Pepe Imaz: pace, amore e tennis

Pepe Imaz: pace, amore e tennis

Il coach spagnolo è da sei mesi parte della squadra di Novak Djokovic, incaricato di aiutare la condizione mentale del serbo. Alla scoperta del suo inusuale credo che pare sia alla base del divorzio tra il serbo e Boris Becker.

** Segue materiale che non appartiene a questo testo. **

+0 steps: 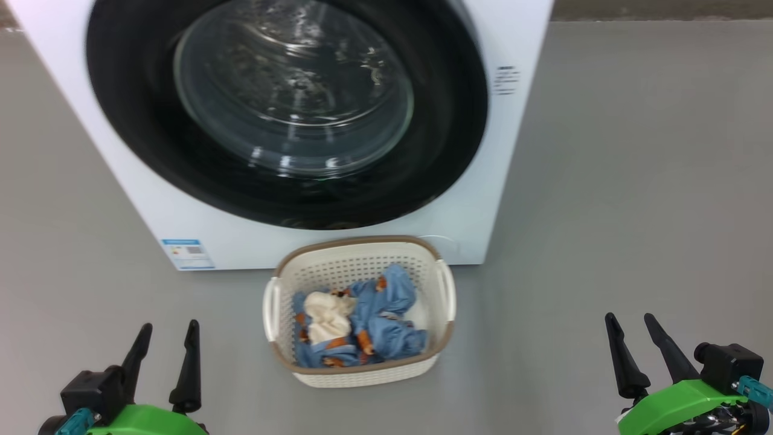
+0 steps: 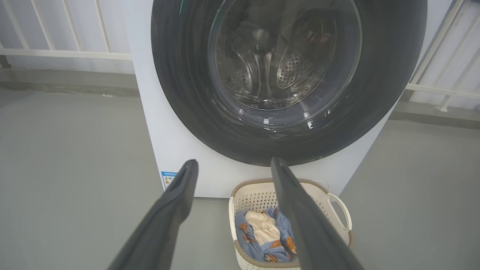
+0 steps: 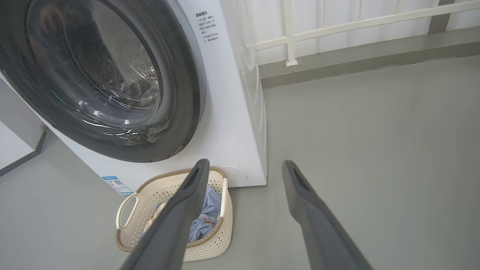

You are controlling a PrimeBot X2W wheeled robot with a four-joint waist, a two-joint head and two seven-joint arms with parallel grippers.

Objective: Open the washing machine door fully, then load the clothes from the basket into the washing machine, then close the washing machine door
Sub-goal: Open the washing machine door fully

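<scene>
Now, spot left gripper (image 1: 169, 326) spread wide, empty, low left; move across to washing machine door (image 1: 139, 121), shut flush on washing machine (image 1: 121, 199), basket (image 1: 356, 241) of clothes (image 1: 380, 308) on the floor (image 1: 604, 181) just before it; end at right gripper (image 1: 629, 317), likewise splayed, empty. Best catch the door by its edge, swing wide, avoid the basket.

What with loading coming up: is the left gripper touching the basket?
Apart. The head view shows bare floor between the open left gripper and the basket.
</scene>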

Un tennista mediocre e, probabilmente, travolto dagli infortuni. E’ arrivato ad essere al massimo numero 146 del mondo, vantando un secondo turno al Roland Garros e due titoli Challenger in doppio, ma è salito alla ribalta grazie alla sua filosofia strana ma – a quanto pare – efficace e da quando è all’interno della squadra del numero 2 del mondo Nole Djokovic.

AMORE, PACE E ABBRACCI – Lo spagnolo ha un’accademia di tennis nel paradiso di Marbella, sulla costa mediterranea vicino a Malaga. La filosofia della scuola è ‘Amor Y Paz’ (Amore e Pace): questi due fattori, secondo Imaz, sono i principali da avere con sé quando si fa tennis, ma non solo. All’interno dell’academy si effettuano anche processi di meditazione e si ricreano situazioni mentali attraverso lunghi abbracci. Tutto molto strano a primo impatto, eppure pare funzionare. Il sito ufficiale della scuola recita: “la nostra filosofia è basata sul credo che attraverso l’Amore ognuno possa scoprire la vera felicità. Perciò, con questo in testa, proviamo ad applicarlo al nostro modo di insegnare tennis. Il nostro obiettivo è quello di aiutare a migliorare il tennis di un atleta attraverso lavoro tecnico, tattico e fisico. Ma diamo assoluta priorità alla persona e non al ‘giocatore’. Ciò significa che non trattiamo i giocatori come prodotti“.

“DJOKOVIC? UNA BOTTIGLIA INESAURIBILE” – L’idea è chiarissima. Ma questo può funzionare anche ad altissimi livelli? Il famoso quotidiano spagnolo Mundo Deportivo ha investigato sulla figura di Pepe Imaz e sulla sua presunta linea di pensiero, intervistandolo. E lui si definisce un “essere umano divino, meraviglioso, che prova a ritrovare il divino che è in noi. Noi non siamo altro che esseri umani che provano a crescere“. E sul rapporto con Djokovic: “Abbiamo iniziato a parlare grazie a suo fratello Marko, che voleva arrivare ai suoi livelli e non ce l’ha fatta, così è caduto in due anni di depressione. E’ venuto da noi e in cinque giorni si notava già qualche miglioramento, così Novak si è interessato e siamo diventati amici, lui è come una bottiglia che non si esaurisce mai, ha molta passione e rispetto.

BORIS E PEPE, NIENTE ARMONIA? – Pepe conosce e ha a che fare con Djokovic da circa due anni ma è da poco ufficialmente nel suo staff e c’è chi dice che sia lui la causa del divorzio tra Nole e Boris Becker. Pare che il tedesco gli abbia addirittura posto un ultimatum, in quanto non riusciva a lavorare con Imaz a fianco: “Queste illazioni sono maleodoranti” – dice lui – “Sta a Novak stabilire se uno esclude l’altro: siamo abituati a ragionare in maniera egoistica, ma se questo porta stress e depressione, non bisogna alimentare l’ego. Conosco Boris, è stato un regalo lavorare con lui. Se Djokovic prende decisioni personali, non sono nessuno per giudicarle. Io e Boris avevamo una relazione armonica, lui è un buon essere umano: quando impari a conoscerlo diventa fantastico.

PEPE, CHE FASCINO – Insomma, dalle dichiarazioni dello spagnolo l’attrito sembrerebbe l’ultima cosa presente tra lui e Becker. Chissà che non siano davvero illazioni, ma dalle sue parole, un fondo di verità non è da escludersi. Sappiamo quanto Novak Djokovic sia affascinato dai percorsi spirituali, perciò è plausibile una sua ammirazione per la filosofia di Pepe Imaz, che potrebbe seguirlo molto nei prossimi mesi. I fans del serbo, sui social, non sono contenti nè della rottura con Becker nè della presenza di Imaz nel suo staff e hanno addirittura lanciato una petizione su change.org per escluderlo dalle sue sessioni di allenamento. Insomma, un personaggio strano, saggio e, a quanto pare, in grado di utilizzare tecniche efficaci: a tutto tondo, Pepe Imaz.